[TASK BRIEF]
Scan the data below and copy each line where "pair" occurs.

DATA FOR REVIEW below:

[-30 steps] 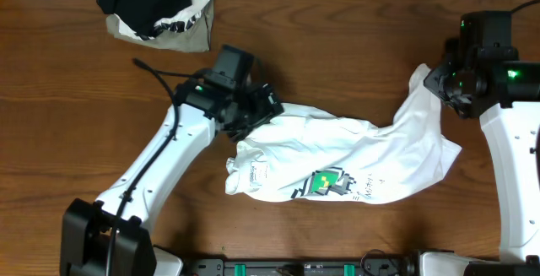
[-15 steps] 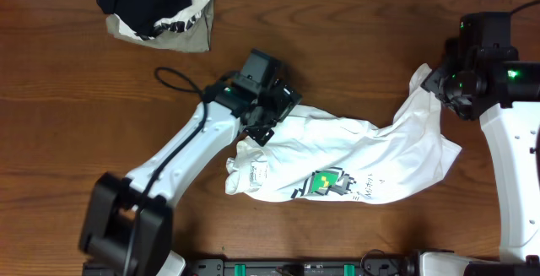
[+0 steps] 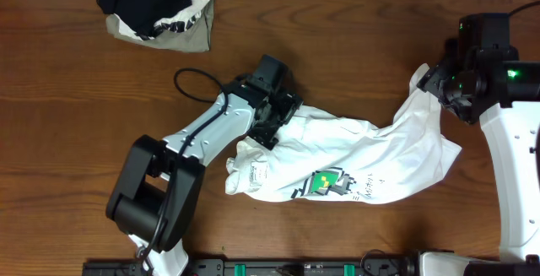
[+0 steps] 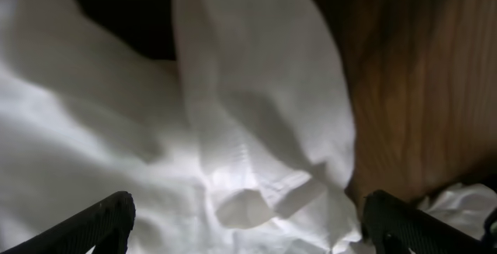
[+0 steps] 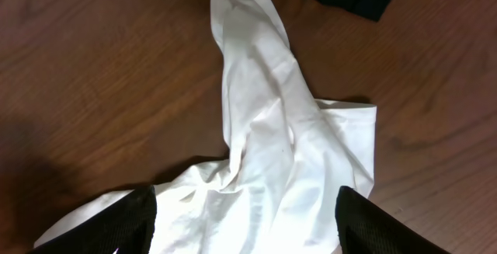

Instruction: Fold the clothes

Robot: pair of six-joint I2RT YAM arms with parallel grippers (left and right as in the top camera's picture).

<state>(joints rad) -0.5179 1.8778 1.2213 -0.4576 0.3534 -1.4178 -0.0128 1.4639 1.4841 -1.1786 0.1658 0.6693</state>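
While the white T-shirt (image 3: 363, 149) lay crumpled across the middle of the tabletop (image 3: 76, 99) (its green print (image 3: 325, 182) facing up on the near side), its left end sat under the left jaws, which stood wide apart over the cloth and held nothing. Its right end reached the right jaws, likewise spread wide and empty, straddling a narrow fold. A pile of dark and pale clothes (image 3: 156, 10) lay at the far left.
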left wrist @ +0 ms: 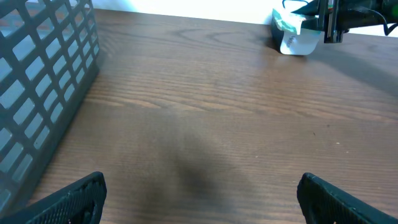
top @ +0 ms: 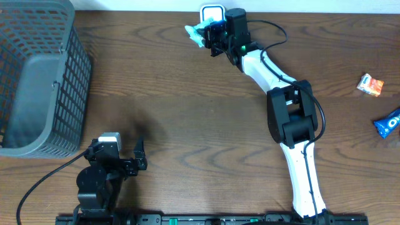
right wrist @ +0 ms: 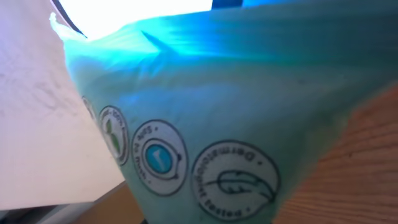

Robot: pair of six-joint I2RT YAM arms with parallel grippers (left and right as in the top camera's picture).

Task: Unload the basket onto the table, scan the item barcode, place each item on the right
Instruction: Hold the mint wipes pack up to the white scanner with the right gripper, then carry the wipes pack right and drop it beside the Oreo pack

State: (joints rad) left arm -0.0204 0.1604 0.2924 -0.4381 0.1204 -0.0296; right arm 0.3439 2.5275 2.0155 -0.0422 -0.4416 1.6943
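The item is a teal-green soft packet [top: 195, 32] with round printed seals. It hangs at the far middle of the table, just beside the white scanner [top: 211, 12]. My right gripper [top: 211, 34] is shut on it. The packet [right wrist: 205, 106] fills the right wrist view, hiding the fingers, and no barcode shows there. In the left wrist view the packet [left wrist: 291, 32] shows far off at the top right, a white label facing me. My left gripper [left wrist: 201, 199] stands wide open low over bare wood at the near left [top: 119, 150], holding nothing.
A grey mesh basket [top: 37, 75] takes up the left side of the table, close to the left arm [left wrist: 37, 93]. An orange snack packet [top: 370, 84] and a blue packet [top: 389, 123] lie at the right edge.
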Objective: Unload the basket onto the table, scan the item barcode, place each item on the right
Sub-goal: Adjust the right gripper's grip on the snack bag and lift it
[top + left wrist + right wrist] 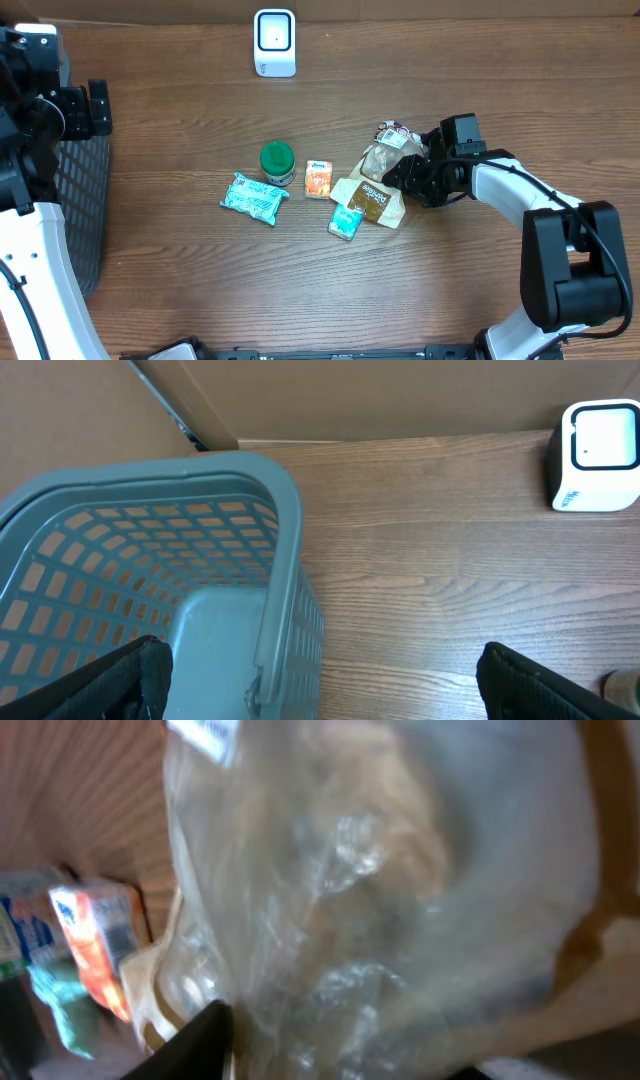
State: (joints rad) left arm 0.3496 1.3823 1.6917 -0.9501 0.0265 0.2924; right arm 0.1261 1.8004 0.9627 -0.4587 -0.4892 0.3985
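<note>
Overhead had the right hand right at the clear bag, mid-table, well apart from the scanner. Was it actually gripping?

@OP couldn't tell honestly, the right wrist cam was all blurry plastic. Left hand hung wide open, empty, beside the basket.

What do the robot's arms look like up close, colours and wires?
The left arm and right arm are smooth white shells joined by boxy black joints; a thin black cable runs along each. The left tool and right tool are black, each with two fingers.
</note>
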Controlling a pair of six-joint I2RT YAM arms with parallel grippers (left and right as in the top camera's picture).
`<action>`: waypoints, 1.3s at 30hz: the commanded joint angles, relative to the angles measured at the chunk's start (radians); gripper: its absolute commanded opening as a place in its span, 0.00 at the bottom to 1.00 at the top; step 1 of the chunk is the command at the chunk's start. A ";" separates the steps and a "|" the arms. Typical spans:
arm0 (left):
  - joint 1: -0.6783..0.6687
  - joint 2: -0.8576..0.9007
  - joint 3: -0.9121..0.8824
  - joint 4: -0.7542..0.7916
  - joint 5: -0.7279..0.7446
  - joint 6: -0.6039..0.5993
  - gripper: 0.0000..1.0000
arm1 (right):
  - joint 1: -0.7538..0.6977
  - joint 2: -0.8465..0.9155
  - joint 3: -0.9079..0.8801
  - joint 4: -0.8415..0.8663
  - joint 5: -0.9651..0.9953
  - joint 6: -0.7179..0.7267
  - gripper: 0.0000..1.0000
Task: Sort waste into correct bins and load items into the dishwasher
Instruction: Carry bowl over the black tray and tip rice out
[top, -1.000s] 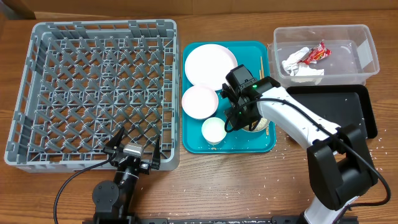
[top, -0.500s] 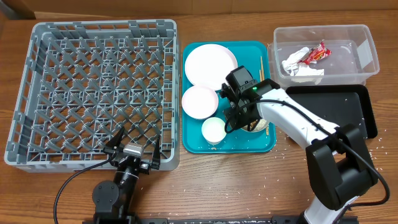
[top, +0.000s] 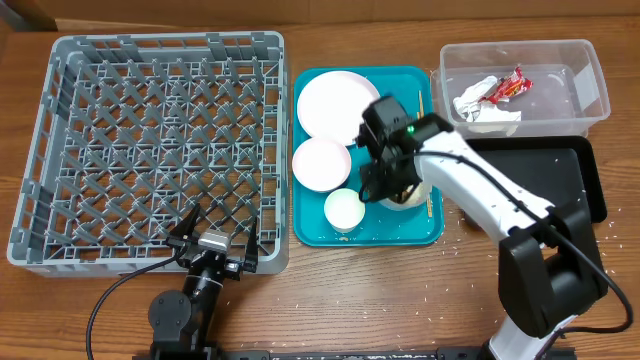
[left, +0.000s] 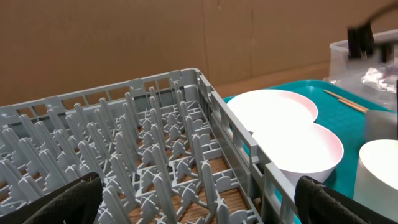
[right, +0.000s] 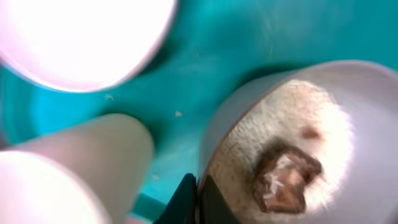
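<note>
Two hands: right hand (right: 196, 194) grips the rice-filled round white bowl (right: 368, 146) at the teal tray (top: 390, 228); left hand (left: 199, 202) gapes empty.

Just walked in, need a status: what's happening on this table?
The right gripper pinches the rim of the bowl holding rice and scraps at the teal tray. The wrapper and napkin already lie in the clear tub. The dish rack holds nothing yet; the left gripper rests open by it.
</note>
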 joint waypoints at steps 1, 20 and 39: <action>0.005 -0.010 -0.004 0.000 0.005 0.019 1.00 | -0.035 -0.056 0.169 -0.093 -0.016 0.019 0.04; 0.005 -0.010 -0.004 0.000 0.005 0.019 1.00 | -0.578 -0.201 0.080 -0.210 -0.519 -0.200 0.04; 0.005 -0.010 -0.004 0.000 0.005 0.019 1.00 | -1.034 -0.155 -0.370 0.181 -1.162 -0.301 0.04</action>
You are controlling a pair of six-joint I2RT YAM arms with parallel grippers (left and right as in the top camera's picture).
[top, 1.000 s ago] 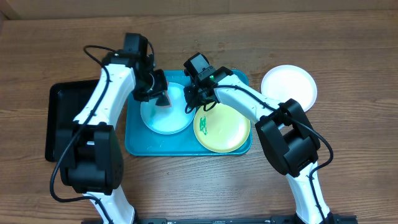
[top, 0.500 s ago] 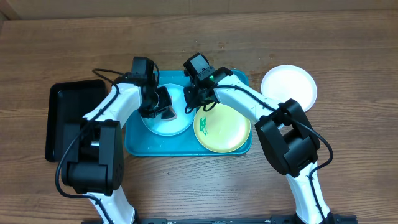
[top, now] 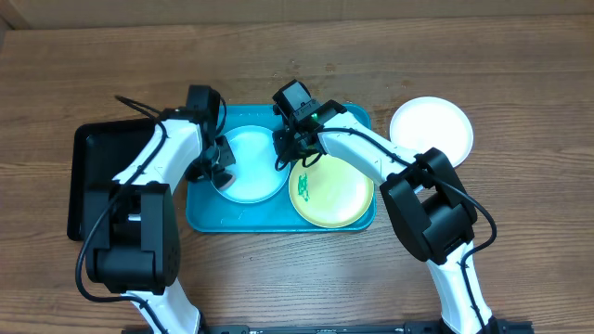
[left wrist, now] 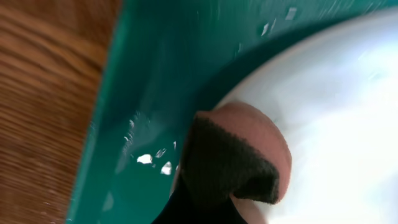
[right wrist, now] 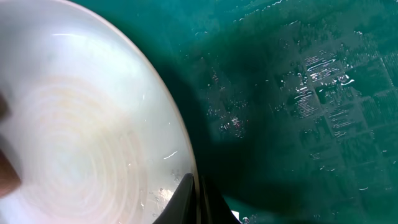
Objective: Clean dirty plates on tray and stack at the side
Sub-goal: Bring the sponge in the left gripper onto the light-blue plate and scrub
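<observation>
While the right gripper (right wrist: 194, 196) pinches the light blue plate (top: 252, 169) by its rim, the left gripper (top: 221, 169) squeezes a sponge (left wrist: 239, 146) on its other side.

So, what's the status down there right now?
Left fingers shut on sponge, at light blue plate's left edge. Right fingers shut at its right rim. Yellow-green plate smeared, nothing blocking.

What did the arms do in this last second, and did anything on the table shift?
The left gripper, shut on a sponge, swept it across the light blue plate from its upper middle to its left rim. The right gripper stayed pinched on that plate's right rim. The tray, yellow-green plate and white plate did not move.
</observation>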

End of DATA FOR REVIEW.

[ANSWER SPACE]
Robot: pair of six-joint I2RT YAM arms with parallel grippers (left and right as in the top camera's picture).
Robot: pair of six-joint I2RT YAM arms with parallel grippers (left and right as in the top camera's picture).
Controlling a pair of six-joint I2RT YAM arms with parallel grippers (left and right as in the top camera's picture).
You are controlling a pair of six-joint I2RT YAM arms with parallel grippers (left and right as in the top camera's picture).

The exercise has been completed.